### YOUR ASSIGNMENT
Restate the listing below line for line and word for word, without the pictures.

### INFORMATION SHOWN

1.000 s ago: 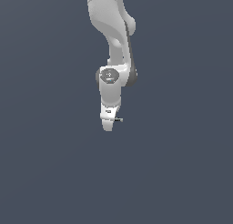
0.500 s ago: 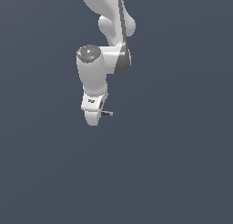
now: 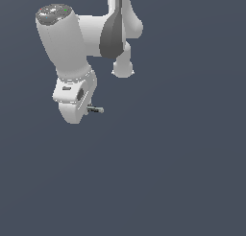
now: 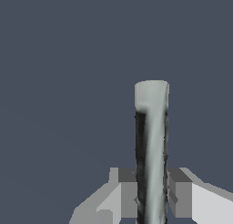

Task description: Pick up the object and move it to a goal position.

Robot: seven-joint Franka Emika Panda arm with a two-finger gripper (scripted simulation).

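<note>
The object is a thin grey-silver rod with black segments (image 3: pixel 96 110). In the exterior view only its end sticks out sideways from the white hand, toward that view's right. In the wrist view the rod (image 4: pixel 152 141) fills the middle, clamped between the two grey finger pads (image 4: pixel 128 191). My gripper (image 3: pixel 85 107) is shut on the rod and holds it in the air at the exterior view's upper left. The fingers themselves are mostly hidden behind the hand in the exterior view. No goal marker shows.
The white arm (image 3: pixel 113 31) reaches down from the top of the exterior view. Behind everything is a plain dark blue-grey background with no other objects visible.
The arm has swung toward the exterior view's left and upward, carrying the rod with it. The hand looks larger now. The grip on the rod has not changed.
</note>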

### RESPONSE AREA
1.000 s ago: 
0.500 s ago: 
now: 
now: 

Task description: Pick up the object and move it to a goal position.

Robot: seven-joint Franka Emika Panda arm with a two-finger gripper (scripted simulation).

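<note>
The object is a thin grey-silver rod with black segments (image 3: pixel 96 110). In the exterior view only its end sticks out sideways from the white hand, toward that view's right. In the wrist view the rod (image 4: pixel 152 141) fills the middle, clamped between the two grey finger pads (image 4: pixel 128 191). My gripper (image 3: pixel 85 107) is shut on the rod and holds it in the air at the exterior view's upper left. The fingers themselves are mostly hidden behind the hand in the exterior view. No goal marker shows.
The white arm (image 3: pixel 113 31) reaches down from the top of the exterior view. Behind everything is a plain dark blue-grey background with no other objects visible.
The arm has swung toward the exterior view's left and upward, carrying the rod with it. The hand looks larger now. The grip on the rod has not changed.
</note>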

This exercise is now complete.